| Literature DB >> 29034245 |
Abstract
What drives the flow of signals controlling the outcome of post-transcriptional regulation of gene expression? This regulatory layer, presiding to processes ranging from splicing to mRNA stability and localization, is a key determinant of protein levels and thus cell phenotypes. RNA-binding proteins (RBPs) form a remarkable army of post-transcriptional regulators, strong of more than 1,500 genes implementing this expression fine-tuning plan and implicated in both cell physiology and pathology. RBPs can bind and control a wide array of RNA targets. This sheer amount of interactions form complex regulatory networks (PTRNs) where the action of individual RBPs cannot be easily untangled from each other. While past studies have mostly focused on the action of individual RBPs on their targets, we are now observing an increasing amount of evidence describing the occurrence of interactions between RBPs, defining how common target RNAs are regulated. This suggests that the flow of signals in PTRNs is driven by the intertwined contribution of multiple RBPs, concurrently acting on each of their targets. Understanding how RBPs cooperate and compete is thus of paramount importance to chart the wiring of PTRNs and their impact on cell phenotypes. Here we review the current knowledge about patterns of RBP interaction and attempt at describing their general principles. We also discuss future directions which should be taken to reach a comprehensive understanding of this fundamental aspect of gene expression regulation.Entities:
Keywords: RNA-binding proteins; autoregulation; competition; cooperation; post-transcriptional regulation; regulatory elements; regulatory networks
Year: 2017 PMID: 29034245 PMCID: PMC5626838 DOI: 10.3389/fmolb.2017.00067
Source DB: PubMed Journal: Front Mol Biosci ISSN: 2296-889X
Figure 1RBPs regulatory interplay modes.

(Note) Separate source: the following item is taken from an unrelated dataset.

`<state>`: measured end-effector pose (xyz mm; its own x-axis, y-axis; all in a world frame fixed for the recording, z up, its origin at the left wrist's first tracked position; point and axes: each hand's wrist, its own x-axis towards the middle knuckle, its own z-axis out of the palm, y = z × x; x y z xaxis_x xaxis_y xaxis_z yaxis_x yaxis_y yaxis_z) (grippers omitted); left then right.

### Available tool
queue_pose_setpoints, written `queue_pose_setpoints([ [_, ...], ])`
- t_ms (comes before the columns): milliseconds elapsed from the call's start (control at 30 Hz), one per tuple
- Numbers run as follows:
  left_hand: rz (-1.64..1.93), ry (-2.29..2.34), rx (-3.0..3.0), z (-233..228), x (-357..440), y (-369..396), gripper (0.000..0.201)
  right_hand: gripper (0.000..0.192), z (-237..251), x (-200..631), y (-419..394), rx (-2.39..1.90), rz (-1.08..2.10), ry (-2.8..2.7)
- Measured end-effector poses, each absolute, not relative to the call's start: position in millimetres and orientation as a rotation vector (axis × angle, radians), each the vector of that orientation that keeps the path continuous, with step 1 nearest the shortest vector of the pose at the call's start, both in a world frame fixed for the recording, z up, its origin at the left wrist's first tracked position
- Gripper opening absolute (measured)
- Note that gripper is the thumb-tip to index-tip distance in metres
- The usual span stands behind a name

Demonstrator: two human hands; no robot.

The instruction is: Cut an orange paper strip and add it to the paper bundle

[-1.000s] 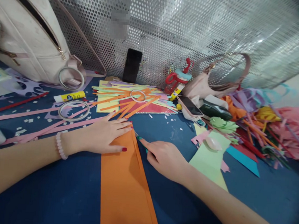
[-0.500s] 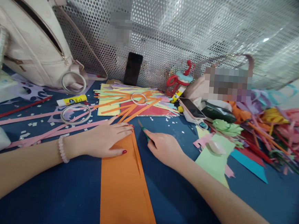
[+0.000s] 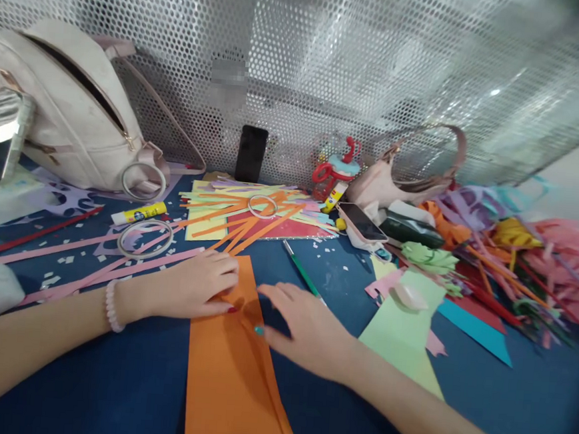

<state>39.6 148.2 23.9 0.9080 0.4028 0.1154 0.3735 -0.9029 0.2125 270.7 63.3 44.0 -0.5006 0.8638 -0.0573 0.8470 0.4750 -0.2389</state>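
Note:
A long sheet of orange paper (image 3: 226,386) lies lengthwise before me, with a narrow strip partly lifting along its right side. My left hand (image 3: 201,280) rests on its upper part, fingers curled and thumb pressed to the sheet. Beside the paper's right edge, my right hand (image 3: 306,325) is open, thumb and fingers apart, with nothing seen between them. A slim green-handled craft knife (image 3: 302,270) lies on the table just beyond the right hand, its metal tip pointing away. Cut orange strips (image 3: 241,230) lie fanned beyond the left hand.
At left are a glue stick (image 3: 140,213), a ring (image 3: 145,239), pink strips (image 3: 56,249) and a pale backpack (image 3: 77,113). A black phone (image 3: 251,154) leans at the back. On the right are another phone (image 3: 364,223), green paper (image 3: 405,333) and coloured paper pieces.
My right hand has let go of the craft knife, which now lies on the table, and has opened beside the orange paper. My left hand's fingers have curled. The view has tilted up.

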Motion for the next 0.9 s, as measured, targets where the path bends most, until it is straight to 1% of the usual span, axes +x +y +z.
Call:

The figure shows the different patterns of regulatory interaction observed between RNA-binding proteins. We use a hypothetical mRNA 3′UTR as the interaction substrate to illustrate these mechanisms. (A) Describes the cooperative interplay mode. We have proximal cooperative binding (up) when two RBPs physically interact through nearby binding sites (or distant sites brought in proximity by the RNA secondary structure conformation), thus shaping their action through this interaction. RBPs can also cooperate through distant binding sites and without interacting directly (down), exerting their synergistic activity independently from one another. (B) Represents the competitive interplay mode. This pattern consists of two RBPs (RBP1 and RBP2), contending for binding to one or more overlapping binding sites on an RNA species. This competition results in a balance of RBP1 and RBP2 bound to these molecules, which determines the outcome of the regulation. (C) Describes the mutual interplay mode. Here, two RBPs (RBP1 and RBP2) can control the expression of one another to constrain and fine-tune the outcome of the regulation of their target RNAs. This mechanism can be heterogeneous (up), with RBP2 binding to RBP1 mRNA (or vice-versa) or autogenous (down), where an RBP binds to its cognate mRNA.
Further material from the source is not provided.